# Task item:
A bare count is the expected answer, namely the number of lines in the records that have the word "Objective".

# Task inputs:
== == ==

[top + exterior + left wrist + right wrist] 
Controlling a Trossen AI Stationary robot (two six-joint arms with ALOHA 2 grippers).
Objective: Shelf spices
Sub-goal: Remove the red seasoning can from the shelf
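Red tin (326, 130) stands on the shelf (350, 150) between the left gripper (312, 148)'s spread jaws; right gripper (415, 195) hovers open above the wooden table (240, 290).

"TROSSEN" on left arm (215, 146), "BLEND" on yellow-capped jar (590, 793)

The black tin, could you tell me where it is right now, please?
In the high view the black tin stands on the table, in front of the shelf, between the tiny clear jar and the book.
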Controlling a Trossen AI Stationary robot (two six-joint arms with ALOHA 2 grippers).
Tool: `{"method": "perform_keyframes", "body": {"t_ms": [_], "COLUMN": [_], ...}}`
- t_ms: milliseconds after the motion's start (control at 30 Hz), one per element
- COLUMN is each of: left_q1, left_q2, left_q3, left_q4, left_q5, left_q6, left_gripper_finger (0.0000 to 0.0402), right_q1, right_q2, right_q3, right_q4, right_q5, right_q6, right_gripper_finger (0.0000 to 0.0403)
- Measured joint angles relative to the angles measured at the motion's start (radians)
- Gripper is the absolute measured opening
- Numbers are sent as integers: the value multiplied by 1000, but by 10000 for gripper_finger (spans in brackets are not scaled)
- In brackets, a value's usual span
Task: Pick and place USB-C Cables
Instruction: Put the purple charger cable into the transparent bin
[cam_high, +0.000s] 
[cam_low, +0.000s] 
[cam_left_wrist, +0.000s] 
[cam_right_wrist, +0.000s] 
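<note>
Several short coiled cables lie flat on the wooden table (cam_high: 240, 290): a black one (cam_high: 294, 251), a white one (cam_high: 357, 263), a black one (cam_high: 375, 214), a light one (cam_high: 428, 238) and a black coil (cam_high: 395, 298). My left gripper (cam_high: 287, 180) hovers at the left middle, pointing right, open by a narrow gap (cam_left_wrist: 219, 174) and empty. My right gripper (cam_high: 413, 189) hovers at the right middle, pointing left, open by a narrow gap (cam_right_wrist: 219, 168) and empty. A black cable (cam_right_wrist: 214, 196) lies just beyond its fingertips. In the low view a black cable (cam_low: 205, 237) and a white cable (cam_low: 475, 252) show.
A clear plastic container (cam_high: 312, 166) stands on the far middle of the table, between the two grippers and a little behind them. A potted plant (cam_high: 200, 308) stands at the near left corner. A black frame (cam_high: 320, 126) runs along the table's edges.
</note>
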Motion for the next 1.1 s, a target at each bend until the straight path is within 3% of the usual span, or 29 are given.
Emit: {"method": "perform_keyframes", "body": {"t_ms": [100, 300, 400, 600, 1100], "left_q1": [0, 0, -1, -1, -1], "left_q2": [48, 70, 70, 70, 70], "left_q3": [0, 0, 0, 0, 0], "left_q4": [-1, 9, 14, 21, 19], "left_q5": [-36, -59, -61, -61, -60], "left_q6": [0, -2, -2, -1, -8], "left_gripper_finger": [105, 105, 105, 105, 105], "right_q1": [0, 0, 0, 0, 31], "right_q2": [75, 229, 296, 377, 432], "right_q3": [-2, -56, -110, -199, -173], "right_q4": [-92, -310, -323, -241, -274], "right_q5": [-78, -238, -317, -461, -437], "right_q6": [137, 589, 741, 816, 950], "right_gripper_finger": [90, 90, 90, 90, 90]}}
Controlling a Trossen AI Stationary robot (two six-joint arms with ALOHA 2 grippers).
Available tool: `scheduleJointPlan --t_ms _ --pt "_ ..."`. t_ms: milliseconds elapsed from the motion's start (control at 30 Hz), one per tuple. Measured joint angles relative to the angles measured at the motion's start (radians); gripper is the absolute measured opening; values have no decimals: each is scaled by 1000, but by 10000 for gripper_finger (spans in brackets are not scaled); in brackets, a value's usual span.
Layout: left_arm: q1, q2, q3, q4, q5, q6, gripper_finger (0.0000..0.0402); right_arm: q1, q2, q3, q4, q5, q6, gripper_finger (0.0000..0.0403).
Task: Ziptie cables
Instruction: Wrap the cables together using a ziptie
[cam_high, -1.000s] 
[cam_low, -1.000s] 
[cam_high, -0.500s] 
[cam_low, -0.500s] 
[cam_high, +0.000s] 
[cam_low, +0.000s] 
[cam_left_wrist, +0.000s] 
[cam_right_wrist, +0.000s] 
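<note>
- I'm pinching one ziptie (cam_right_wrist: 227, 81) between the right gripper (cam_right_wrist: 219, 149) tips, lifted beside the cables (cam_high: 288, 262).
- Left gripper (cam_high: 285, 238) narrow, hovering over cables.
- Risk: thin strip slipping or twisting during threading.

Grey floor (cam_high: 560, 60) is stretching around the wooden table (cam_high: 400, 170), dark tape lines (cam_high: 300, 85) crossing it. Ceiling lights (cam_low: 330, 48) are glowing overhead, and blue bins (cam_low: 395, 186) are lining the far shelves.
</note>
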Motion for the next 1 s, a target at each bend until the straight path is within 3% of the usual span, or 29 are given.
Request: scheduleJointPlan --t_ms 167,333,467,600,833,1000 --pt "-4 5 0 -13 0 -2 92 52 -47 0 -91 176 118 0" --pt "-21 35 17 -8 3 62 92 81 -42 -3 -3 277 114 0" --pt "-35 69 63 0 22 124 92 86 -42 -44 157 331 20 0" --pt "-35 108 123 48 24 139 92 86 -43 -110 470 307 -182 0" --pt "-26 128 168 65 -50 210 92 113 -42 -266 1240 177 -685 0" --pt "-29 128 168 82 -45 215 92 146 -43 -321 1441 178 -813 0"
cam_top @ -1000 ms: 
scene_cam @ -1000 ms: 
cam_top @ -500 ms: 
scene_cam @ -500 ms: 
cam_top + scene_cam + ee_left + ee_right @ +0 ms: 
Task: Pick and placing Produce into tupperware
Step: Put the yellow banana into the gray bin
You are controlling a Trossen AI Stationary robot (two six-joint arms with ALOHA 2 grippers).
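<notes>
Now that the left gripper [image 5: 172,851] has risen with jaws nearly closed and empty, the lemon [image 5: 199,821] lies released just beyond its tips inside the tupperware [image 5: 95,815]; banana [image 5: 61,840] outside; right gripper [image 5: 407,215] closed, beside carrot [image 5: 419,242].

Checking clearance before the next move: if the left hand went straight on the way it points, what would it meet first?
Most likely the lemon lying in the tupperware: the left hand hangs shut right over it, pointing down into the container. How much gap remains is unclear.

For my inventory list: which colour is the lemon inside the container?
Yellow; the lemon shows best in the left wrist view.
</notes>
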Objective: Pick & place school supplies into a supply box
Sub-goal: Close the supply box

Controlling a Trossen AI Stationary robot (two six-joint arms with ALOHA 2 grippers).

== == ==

# Output below:
2